→ **Work request**: For each line in the data that includes "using", make a copy.
++++
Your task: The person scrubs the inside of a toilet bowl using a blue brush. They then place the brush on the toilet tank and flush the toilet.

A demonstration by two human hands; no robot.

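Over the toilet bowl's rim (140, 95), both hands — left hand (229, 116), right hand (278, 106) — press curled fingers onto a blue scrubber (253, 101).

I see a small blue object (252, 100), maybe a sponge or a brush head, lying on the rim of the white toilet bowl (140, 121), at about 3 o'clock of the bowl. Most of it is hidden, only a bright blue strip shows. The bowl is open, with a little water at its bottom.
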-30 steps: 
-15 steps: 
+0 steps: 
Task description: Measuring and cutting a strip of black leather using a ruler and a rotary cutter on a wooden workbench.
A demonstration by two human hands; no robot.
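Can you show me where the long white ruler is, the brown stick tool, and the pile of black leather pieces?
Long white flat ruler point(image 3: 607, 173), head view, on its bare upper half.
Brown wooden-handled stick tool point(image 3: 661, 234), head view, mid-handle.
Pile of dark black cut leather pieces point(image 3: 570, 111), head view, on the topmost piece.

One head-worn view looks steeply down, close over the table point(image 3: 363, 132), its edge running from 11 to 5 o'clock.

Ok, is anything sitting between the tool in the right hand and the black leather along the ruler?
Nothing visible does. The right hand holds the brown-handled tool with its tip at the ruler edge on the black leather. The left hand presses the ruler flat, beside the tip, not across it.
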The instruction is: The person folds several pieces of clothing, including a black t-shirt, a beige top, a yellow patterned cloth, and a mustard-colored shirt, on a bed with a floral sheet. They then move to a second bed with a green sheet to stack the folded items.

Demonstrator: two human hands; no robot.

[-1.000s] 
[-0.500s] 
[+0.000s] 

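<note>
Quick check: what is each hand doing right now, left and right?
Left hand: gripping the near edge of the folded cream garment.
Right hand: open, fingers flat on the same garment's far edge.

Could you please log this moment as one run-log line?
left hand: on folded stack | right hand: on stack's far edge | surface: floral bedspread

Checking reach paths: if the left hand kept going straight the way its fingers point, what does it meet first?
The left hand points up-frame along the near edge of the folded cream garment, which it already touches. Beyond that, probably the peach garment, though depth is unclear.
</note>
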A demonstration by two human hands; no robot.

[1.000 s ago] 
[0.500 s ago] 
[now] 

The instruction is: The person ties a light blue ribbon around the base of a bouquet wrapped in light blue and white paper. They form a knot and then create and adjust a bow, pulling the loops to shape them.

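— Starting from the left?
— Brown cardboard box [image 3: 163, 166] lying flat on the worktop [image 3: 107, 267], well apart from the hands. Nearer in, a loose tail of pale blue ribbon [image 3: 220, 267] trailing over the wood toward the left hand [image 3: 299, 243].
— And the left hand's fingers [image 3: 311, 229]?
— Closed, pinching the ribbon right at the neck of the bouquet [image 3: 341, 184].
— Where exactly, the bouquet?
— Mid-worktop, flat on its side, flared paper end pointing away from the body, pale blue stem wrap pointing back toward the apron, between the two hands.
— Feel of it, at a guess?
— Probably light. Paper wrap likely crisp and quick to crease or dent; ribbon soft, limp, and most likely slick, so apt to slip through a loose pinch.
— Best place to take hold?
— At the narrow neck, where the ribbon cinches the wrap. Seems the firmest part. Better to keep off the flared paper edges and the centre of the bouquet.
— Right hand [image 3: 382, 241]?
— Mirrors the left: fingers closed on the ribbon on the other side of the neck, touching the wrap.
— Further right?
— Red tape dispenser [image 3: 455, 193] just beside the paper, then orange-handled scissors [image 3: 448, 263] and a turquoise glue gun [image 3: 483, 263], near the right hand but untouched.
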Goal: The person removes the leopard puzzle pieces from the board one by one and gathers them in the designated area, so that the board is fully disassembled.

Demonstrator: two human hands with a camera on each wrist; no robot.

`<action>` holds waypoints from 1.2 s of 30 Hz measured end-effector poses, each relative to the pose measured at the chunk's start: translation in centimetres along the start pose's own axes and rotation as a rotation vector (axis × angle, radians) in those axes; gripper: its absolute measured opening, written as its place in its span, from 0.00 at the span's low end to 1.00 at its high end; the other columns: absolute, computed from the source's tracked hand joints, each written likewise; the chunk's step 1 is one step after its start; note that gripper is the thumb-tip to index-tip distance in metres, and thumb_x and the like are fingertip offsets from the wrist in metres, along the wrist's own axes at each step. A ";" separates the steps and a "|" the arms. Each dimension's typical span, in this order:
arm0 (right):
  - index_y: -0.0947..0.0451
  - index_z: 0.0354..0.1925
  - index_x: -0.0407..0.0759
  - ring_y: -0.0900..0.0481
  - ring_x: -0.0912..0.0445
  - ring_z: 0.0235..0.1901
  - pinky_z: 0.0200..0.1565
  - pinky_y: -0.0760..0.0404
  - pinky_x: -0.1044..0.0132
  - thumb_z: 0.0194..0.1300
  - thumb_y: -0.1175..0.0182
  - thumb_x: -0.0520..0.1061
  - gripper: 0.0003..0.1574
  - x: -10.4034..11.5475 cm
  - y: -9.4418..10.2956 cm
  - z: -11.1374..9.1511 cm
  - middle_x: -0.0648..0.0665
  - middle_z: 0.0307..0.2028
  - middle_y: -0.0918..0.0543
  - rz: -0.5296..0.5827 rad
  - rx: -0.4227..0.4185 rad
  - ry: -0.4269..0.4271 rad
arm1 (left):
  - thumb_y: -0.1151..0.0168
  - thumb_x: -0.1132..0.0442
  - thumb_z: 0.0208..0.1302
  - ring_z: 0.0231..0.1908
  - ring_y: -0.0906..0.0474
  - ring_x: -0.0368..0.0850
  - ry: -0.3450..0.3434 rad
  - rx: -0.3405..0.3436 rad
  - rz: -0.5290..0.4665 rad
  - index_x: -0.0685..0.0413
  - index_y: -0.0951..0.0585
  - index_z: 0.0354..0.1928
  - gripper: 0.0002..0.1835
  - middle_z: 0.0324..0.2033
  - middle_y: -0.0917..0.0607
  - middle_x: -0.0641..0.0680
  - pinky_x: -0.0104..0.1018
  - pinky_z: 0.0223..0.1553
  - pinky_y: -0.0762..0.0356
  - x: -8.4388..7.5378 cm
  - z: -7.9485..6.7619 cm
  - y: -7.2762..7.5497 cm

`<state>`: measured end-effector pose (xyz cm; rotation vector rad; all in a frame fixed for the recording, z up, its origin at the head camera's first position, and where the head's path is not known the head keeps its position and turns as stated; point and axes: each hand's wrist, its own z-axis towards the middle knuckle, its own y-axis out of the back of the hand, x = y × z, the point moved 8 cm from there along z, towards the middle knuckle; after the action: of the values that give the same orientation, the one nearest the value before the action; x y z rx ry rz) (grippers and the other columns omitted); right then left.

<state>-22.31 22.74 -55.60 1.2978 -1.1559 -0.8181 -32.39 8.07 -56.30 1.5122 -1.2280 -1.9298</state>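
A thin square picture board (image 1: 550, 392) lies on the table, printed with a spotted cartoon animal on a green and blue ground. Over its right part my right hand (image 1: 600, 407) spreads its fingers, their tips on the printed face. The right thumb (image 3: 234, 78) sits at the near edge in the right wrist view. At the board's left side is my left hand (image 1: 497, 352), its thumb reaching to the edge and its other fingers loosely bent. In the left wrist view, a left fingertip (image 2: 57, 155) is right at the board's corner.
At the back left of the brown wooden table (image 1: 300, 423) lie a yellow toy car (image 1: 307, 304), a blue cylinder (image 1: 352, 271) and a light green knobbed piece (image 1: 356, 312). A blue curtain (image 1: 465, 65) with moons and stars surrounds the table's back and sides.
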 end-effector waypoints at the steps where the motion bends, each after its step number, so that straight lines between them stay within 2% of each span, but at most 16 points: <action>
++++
→ **Answer box**:
Your task: The person scrubs the inside of a toilet bowl using a blue brush. They then place the brush on the toilet tank and flush the toilet.
Task description: Measuring and cutting a strip of black leather using a ruler and a rotary cutter on a wooden workbench.

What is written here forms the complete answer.